Allerdings: Die Annahme der Gleichheit war schon immer eine Illusion. Auch am Gymnasium sind die Schüler und Schülerinnen so unterschiedlich, dass sie verschiedene Unterrichtsangebote brauchen, um optimal lernen zu können.

Wenn Lehrkräfte innerhalb einer Grupe unterschiedliche Unterrichtsangebote machen, dann ist das innere Differenzierung. Differenzieren können sie z.B. den Schwierigkeitsgrad, die Inhalte, die Zugänge, den Bearbeitungsmodus u.v.m.

Aber wie soll man das denn alles schaffen?

Ganz einfach: In dem man es macht. Viele Verlage stellen differenzierende Unterrichtsmaterialien zur Verfügung, dutzende Konzepte setzen auf das Aufbechen von reinem Frontalunterricht. Und letztlich: Genau das ist die Aufgabe von Lehrkräfte, nämlich Kindern und Jugendlichen ein passgenauesAngebot zu machen und eben nicht Unterricht nach dem Motto: Alle lernen zur gleichen Zeit das gleiche mit den gleichen Methoden zu gestalten.

Aber wäre es nicht einfacher, Gruppen von Gleichen zu bilden?

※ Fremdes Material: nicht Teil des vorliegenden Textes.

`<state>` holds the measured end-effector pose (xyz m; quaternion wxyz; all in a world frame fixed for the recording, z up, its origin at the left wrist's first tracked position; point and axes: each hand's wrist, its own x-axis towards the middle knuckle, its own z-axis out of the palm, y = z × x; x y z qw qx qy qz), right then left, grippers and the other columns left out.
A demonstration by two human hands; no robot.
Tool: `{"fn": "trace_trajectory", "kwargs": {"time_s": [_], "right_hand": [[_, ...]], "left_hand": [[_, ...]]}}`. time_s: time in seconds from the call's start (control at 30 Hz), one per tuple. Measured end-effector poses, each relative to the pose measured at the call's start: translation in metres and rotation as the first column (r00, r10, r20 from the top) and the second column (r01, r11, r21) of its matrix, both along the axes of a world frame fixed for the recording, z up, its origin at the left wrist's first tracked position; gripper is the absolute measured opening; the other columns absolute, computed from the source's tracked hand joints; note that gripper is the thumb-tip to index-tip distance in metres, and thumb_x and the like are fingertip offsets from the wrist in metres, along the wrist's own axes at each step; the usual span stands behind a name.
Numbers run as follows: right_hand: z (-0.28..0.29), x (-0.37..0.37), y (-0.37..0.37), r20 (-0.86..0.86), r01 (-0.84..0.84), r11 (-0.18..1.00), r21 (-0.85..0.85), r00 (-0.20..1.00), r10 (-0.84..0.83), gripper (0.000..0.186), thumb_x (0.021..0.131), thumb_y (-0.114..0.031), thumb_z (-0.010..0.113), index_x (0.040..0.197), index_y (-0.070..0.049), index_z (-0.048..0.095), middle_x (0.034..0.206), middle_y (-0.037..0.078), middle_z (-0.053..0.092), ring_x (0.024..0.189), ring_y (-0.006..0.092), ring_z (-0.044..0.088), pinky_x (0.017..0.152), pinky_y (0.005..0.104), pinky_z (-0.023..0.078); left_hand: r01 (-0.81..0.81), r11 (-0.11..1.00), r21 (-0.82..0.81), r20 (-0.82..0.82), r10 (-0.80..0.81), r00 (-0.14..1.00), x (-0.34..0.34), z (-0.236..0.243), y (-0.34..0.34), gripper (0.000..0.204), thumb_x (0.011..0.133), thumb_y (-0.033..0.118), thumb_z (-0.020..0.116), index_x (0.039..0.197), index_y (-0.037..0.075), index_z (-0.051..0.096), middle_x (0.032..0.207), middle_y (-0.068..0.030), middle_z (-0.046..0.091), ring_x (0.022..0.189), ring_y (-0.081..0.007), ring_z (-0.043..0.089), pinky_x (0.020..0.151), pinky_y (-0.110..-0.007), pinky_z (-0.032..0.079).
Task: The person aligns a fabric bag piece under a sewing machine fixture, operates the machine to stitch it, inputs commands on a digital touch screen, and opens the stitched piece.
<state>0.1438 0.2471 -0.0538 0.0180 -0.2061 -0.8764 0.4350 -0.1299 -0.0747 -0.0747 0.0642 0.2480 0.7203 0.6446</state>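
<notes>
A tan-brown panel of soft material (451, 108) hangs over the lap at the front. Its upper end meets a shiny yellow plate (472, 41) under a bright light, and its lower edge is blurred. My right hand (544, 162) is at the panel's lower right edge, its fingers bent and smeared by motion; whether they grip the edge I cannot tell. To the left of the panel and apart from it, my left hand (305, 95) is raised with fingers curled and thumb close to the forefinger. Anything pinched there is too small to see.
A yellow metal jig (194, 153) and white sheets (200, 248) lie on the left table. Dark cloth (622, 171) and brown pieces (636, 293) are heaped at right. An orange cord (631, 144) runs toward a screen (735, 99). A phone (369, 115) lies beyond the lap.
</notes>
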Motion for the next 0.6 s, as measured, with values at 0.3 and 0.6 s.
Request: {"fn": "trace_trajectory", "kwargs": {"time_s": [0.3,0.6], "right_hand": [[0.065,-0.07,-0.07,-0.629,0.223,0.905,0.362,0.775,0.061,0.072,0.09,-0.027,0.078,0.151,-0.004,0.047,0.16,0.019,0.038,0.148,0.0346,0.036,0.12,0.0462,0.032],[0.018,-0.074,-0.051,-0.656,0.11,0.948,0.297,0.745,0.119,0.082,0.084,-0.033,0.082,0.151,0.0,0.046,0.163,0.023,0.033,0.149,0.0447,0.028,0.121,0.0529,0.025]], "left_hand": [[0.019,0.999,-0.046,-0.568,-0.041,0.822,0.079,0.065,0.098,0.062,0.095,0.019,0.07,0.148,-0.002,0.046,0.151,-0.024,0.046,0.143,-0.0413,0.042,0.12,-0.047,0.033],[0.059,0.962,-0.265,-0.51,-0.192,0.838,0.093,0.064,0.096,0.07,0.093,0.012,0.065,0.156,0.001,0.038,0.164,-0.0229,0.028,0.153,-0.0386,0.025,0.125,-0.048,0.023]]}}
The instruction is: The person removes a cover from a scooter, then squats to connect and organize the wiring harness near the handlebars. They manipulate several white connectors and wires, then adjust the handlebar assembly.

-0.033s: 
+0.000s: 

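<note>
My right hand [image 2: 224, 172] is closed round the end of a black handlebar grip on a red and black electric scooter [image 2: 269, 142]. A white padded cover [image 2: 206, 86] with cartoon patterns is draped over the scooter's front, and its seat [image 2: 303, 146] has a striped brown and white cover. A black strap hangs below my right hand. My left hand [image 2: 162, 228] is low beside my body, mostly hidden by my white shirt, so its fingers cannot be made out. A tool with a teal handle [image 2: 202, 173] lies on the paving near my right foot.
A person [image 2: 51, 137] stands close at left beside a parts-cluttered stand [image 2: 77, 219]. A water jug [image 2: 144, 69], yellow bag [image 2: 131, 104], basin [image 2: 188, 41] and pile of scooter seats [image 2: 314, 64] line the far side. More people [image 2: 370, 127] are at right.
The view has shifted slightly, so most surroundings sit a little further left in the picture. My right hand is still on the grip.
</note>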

Nö. Innere Differenzierung mag anspruchsvoll für Lehrkräfte sein, aber es ist ihr Kerngeschäft, ihre Hauptkompetenz: Die Gestaltung von Unterricht ist, warum Lehrkräfte Lehrkräfte sind. Um äußere Differenzierung betreiben zu können, müssen Lehrkräfte aber über ein enormes Ausmaß an diagnostischen Kompetenzen verfügen. Sie müssten, im Gegensatz zur inneren Differenzierung, nicht nur wissen, wo ein Kind jetzt steht, was es jetzt kann und was noch nicht, sondern sie müssten wissen, zu was das Kind in fünf Jahren und später fähig sein wird und zu was es niemals fähig gewesen sein wird.

Neben diagnostischer Kompetenz müssten Lehrkräfte also weit in die Zukunft hinein prognostizieren können.

Aber so ist es doch?

Nö. Es ist zwar so, dass Lehrkräfte diese Prognosen treffen, z.B. bei der Empfehlung für die weiterführende Schule. Aber das heißt noch lange nicht, dass diese prognosen auch valide, d.h. gültig und korrekt, sind. Damit werden Chancen verbaut, wie zum Beispiel der Fall Nenad eindrücklich zeigte.

Eine Fehldiagnose bei innerer Differenzierung hingegen würde zu einer Nicht-Passung zwischen Angebot und Bedürfnis des Kindes führen, was sich zeitnah zeigen würde – und korrigiert werden könnte.

Kurz: Eine korrekte prognostische Diagose ist schwieriger als passende innere Differenzierung. Eine falsche prognostische Diagnose hat verherendere Konsequenzen als eine unpassende Differenzierung.